# SoT strike force harbinger log



## Tyrian (Jul 6, 2010)

So.. i've been hanging around on the forums for a while and really getting back into collecting and painting my force... being the sort of indecisive sob that i am i have spent ages trying to settle on a colour scheme for my homebrew army but I’m now pretty set… I think and with a few free-er weeks ahead I thought starting a project log might give me even more incentive... the fluff about them is in the appropriate forum area if anyone is interested 
I've got mostly infantry at the moment with 1 dread, 2 rhinos and a second hand landie in need of a serious overhaul... here are a few pics










The whole force so far; 3 full tac squads, 2 rhinos, the landie, dread, 5 man assault and scout squads, 9 terminators a bike squad and my chaplain and 2 HQs










Different discarded colour ways (there were a whole lot of others as well including a really acid yellow and purple, shame I didn’t keep one )

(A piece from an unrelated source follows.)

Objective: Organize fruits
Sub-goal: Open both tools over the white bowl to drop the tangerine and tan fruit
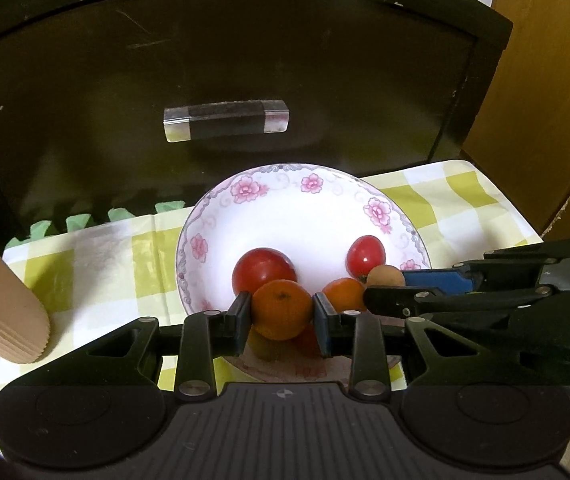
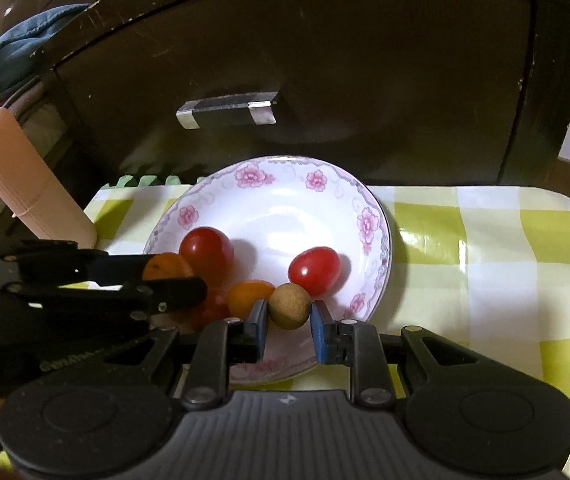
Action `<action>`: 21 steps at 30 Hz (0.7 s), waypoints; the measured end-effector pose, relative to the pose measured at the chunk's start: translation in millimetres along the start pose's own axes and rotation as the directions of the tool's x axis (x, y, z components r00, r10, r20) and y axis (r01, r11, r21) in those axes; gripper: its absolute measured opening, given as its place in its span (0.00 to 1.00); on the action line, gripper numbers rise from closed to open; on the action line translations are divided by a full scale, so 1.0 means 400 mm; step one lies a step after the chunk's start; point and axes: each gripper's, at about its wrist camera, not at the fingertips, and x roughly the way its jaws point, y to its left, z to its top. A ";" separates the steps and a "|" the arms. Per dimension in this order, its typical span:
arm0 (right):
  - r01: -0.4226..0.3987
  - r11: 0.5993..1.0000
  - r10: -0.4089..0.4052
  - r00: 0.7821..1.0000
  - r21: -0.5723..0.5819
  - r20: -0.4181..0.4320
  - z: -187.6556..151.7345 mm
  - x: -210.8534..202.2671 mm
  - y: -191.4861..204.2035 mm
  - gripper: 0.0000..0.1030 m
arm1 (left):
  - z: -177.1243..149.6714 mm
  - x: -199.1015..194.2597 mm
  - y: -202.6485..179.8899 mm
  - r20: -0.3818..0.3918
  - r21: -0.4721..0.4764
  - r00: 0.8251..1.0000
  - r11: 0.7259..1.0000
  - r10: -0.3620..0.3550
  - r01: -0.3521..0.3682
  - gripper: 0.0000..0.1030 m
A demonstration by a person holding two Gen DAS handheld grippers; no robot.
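Left claw (image 1: 282, 317) is clenched on an orange (image 1: 281, 309); both pads are seen pressed against its sides, and the fruit is held over the near part of the plate (image 1: 305, 208).

Right claw (image 2: 288, 322) is clenched on a small tan-brown ball-shaped fruit (image 2: 289, 306) (rough skin, type cannot be told), also held over the near part of the plate (image 2: 285, 184).

Lying in the plate: a larger red tomato (image 1: 263, 270) at left, just behind the held orange, and a smaller red tomato (image 1: 366, 255) at right. A second orange fruit (image 1: 343, 292) is seen between the two claws, close to the tan fruit (image 1: 385, 276); whether they touch cannot be told.

From the left wrist view the right claw (image 1: 381, 288) is seen entering from the right side. From the right wrist view the left claw (image 2: 177, 276) is seen entering from the left, with the orange (image 2: 165, 266) partly hidden behind its fingers.

The plate (white, pink flower rim) is set on a surface covered by a green-and-white checked cloth (image 2: 485, 248). A dark drawer front with a clear handle (image 1: 225, 120) stands right behind. A ribbed beige cylinder (image 1: 1, 304) lies to the left of the plate.
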 end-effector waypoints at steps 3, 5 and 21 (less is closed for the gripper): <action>0.010 1.000 -0.010 1.000 0.001 0.013 0.006 0.003 -0.003 0.22 | 0.007 0.008 0.003 0.003 -0.016 1.000 1.000 -0.003 0.003 0.38; 0.009 1.000 -0.009 1.000 0.012 0.019 0.011 0.006 -0.010 0.22 | 0.012 0.010 0.000 0.014 -0.009 1.000 1.000 0.005 -0.005 0.38; 0.033 0.994 -0.035 0.999 0.102 0.022 0.044 0.034 -0.040 0.22 | 0.058 0.040 0.000 0.046 -0.015 0.998 0.999 0.036 -0.035 0.48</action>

Chaplain, Assault and combat squads almost fully painted, just need to do markings



















My first ‘Lord Tyrian’ chapter master model, I’m using the Vulkan stats in my army so I was trying to make something that looked like it could count as him, this was my first go with conversion and green stuff, it came out ok’ish but I wasn’t very happy… the conversion work is the spear, hood and powerglove/flamer









Then I saw this guy and thought he looked awesome and would make a great chapter master… I know he’s in terminator armour but, well I guess you could argue it is artificer at a push… the next couple are shots of the start of my conversion… The shoulder seems a little too big… but I’m hoping once I get a cloak on him it won’t seem so bad… either that or he’ll just look completely ridiculous  still he’s been fun so far!









Well I guess that’s about it for now, but as I’ve got some free time soon, hopefully I’ll be able to show some progress soon,

Thanks for reading


----------



## LTP (Apr 15, 2009)

oooo i like these. Very cool scheme and i love your chapter master model. Cant wait to see these all painted and i shall be following. 

have some rep 

LTP


----------



## Snowy (Jul 11, 2009)

I love the paint scheme mate, and great Chapter Master, I also love Grey Knight Termies, they look so cool.


----------



## Tyrian (Jul 6, 2010)

Thanks both 

I'm happy enough with the colour scheme at the moment, but i'm starting to push the green back into a duller more camo colour. The thing i'm really struggling with is the chapter badge and insignias... 
I really wanted something that was different and not skulls or wings...
this is what i want to use (i know the purple is a bit off)








but it's so fiddly it's driving me mad!!!


----------



## Tyrian (Jul 6, 2010)

Been pretty busy recently so haven't got as much done as i'd have liked, here are a couple of pics of my chapter master now he's almost finished, just playing around with the force weapon, can't decide on ice blue blade or flame blade on it, still needs a little neatening up i think too




























and, iv'e almost finished my 2 rhinos... thought i'd try a camo setup... quite like it, although i've been trying to make them look weathered and dirty but they just look poorly painted


----------



## dthwish09 (Oct 15, 2009)

great colour sceme! 

+rep to you sir keep them coming
please.


----------



## Dave T Hobbit (Dec 3, 2009)

Tyrian said:


> ...i've been trying to make them look weathered and dirty but they just look poorly painted


I feel your pain. I tend not to do weathering for the same reason.

The Chapter colours camouflage looks well done.


----------



## Varakir (Sep 2, 2009)

Digging your colour scheme, it's got an awesome Green Goblin vibe going on :victory:

Also +rep for your rhinos, very originalscheme, and i don't think they look poorly painted at all. Add a few chips and some mud around the tracks and they will look tip top.


----------



## Perriwinkléé (Jul 13, 2010)

Ooo Psycedelic rhinos! Very nice indeed sir. I really want to do a musically influenced chapter now, with characters such as Brother Captain Hendrix with the Captain Hendrix experience, Sergeant Marley and his squad of Wailers, oh the ideas are invading my tiny head, must take a breather and relax...

But + rep for you! :biggrin:


----------



## Tyrian (Jul 6, 2010)

Thanks all! Hadn't really thought of them as psychadelic before... maybe i need to get some kaftans for my marines :victory:

@ Varakir - Yeah i thought it all seemed a bit familiar colour scheme-wise... the power of comic book villains must be strong!


----------